EXERCISE REQUIREMENTS: For each line below that contains the string "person", copy that line.

SOURCE DATA:
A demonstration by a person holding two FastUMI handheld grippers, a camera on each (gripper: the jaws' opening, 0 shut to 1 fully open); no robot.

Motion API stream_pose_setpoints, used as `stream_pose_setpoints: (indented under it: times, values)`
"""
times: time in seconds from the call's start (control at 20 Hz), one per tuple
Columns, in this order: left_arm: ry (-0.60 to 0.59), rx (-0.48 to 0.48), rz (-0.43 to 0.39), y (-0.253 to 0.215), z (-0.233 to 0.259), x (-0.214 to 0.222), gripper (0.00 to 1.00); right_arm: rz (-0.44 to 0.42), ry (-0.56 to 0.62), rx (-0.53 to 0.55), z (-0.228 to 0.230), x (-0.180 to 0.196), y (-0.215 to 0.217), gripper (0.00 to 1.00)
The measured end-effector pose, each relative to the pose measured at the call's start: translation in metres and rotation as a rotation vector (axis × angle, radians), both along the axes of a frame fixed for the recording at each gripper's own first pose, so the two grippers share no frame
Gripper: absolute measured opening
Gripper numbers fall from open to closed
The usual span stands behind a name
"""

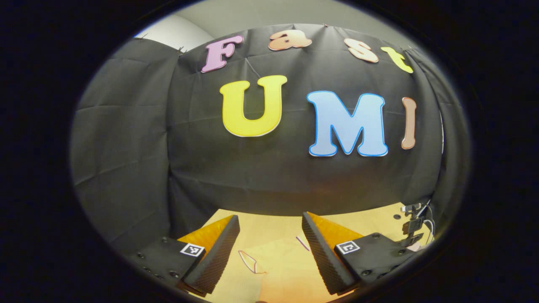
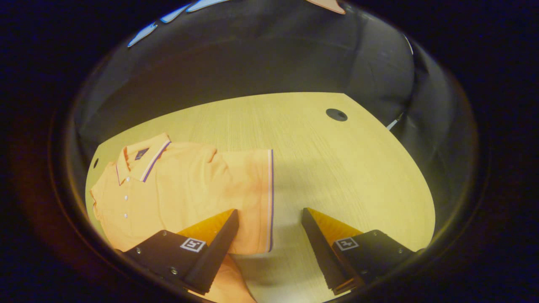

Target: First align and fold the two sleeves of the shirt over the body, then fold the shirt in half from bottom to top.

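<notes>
An orange polo shirt lies flat on the wooden table, collar toward the far left, buttons down its front. One short sleeve with a striped cuff is spread out to the right. My right gripper hovers open above that cuff, its left finger over the sleeve and its right finger over bare wood. My left gripper is open too, held higher and facing the wall, with a pale fold of the shirt and a striped edge below its fingers.
A round cable hole sits in the table at the far right. The booth's black cloth wall closes the table's far edge. A small camera mount with cables stands at the table's right edge in the left gripper view.
</notes>
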State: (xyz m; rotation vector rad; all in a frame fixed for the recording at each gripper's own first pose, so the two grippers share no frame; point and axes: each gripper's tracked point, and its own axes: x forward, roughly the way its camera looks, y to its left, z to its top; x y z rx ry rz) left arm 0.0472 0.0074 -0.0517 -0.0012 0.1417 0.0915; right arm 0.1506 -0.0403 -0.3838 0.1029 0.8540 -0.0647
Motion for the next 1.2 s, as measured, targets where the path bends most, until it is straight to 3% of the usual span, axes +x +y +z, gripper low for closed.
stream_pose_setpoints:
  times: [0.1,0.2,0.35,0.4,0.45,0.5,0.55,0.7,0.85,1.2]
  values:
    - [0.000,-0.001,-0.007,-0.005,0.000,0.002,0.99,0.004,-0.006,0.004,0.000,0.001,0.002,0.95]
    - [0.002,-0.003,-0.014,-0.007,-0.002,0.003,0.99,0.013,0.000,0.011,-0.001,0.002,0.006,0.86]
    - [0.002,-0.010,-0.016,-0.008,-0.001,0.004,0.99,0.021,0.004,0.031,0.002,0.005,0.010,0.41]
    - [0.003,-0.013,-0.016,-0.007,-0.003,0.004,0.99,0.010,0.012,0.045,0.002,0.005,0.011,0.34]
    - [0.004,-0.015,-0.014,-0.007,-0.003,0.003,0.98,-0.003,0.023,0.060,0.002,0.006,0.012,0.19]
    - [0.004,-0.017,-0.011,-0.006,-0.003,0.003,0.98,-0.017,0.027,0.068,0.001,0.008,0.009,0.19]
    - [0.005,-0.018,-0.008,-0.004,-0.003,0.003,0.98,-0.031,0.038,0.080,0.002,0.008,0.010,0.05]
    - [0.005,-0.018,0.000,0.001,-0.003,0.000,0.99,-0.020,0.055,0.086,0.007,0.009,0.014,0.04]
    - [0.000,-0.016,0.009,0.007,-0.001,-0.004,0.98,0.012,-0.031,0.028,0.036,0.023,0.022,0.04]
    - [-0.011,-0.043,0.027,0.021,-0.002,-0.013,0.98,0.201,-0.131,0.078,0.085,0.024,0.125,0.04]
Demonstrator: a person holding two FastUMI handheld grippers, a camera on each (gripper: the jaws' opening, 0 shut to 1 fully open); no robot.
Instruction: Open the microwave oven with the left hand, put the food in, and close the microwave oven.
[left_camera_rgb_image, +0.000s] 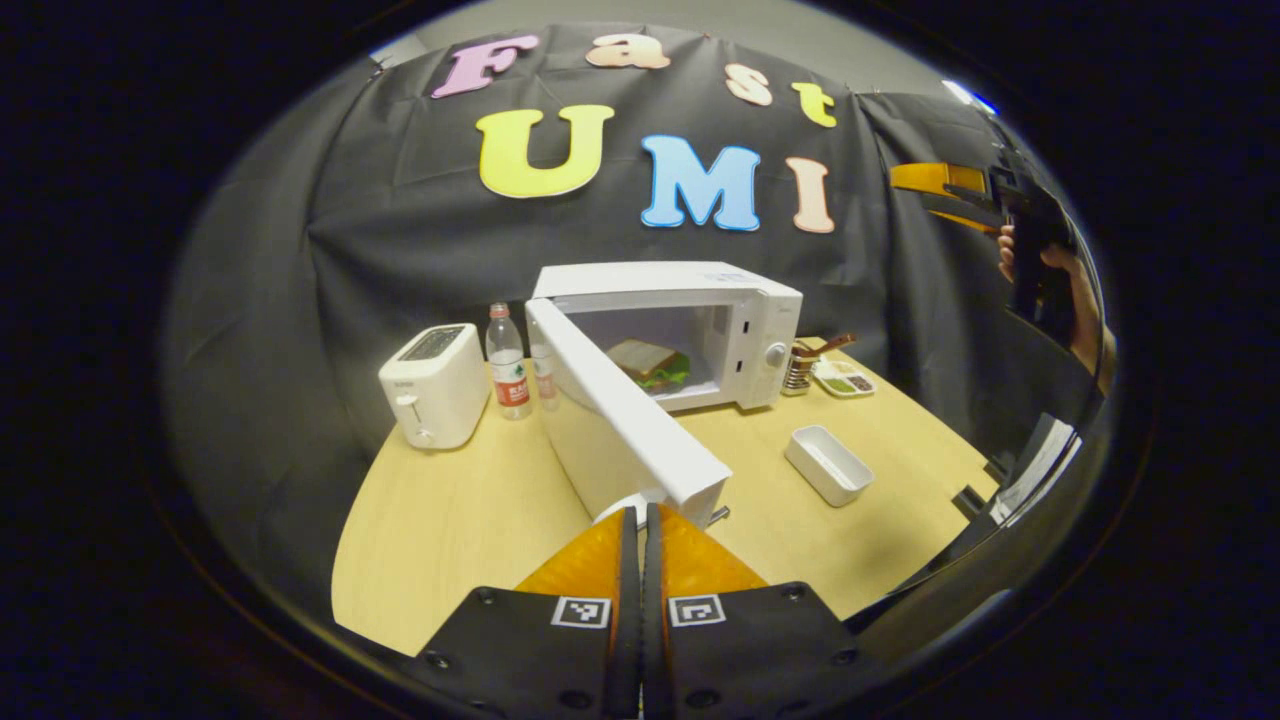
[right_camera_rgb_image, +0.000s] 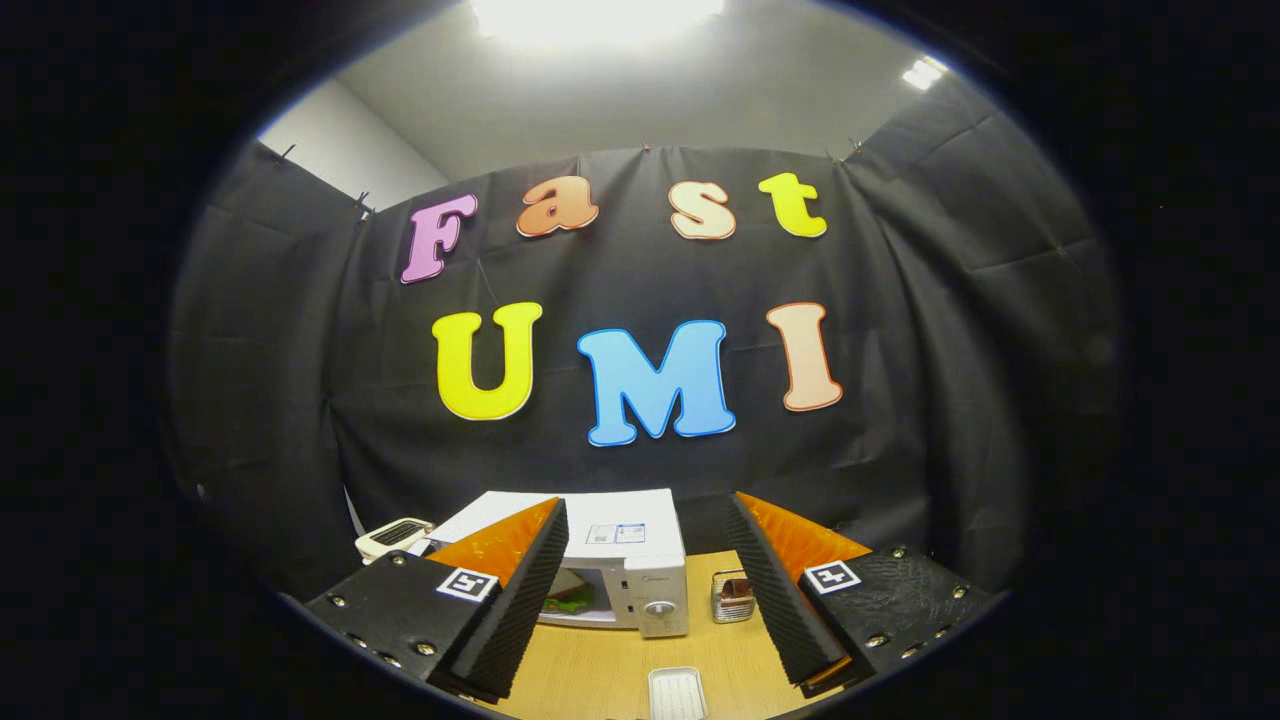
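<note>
The left gripper (left_camera_rgb_image: 641, 520) is low and close, with its two fingers pressed together and nothing between them. Its tips sit right at the outer end of the door (left_camera_rgb_image: 625, 415), which swings far out from the microwave (left_camera_rgb_image: 700, 330) toward the camera. I think the fingers are put there so they can push the door shut, since a flat closed tip is good for a shove. In front of the microwave, off to its right, lies a white tray (left_camera_rgb_image: 828, 464) with nothing in it, so the food was likely carried in that. Inside the microwave sits the sandwich (left_camera_rgb_image: 650, 365), already on the floor of the box, so only the closing is left to do. Left of the microwave stand a bottle (left_camera_rgb_image: 507, 362) and a toaster (left_camera_rgb_image: 435, 385), out of the door's way. Right of the microwave are a small rack (left_camera_rgb_image: 800, 368) and a snack dish (left_camera_rgb_image: 846, 378). The right gripper (right_camera_rgb_image: 645, 590) is held up high and back from the microwave, with its fingers spread wide and holding nothing. It seems to wait there so it does not block the door.
</note>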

RESULT OF THIS EXERCISE:
A demonstration by a person holding two FastUMI handheld grippers, a camera on each (gripper: the jaws' opening, 0 shut to 1 fully open); no robot.
Demonstrator: a person holding two FastUMI handheld grippers, a camera on each (gripper: the jaws' opening, 0 shut to 1 fully open); no robot.

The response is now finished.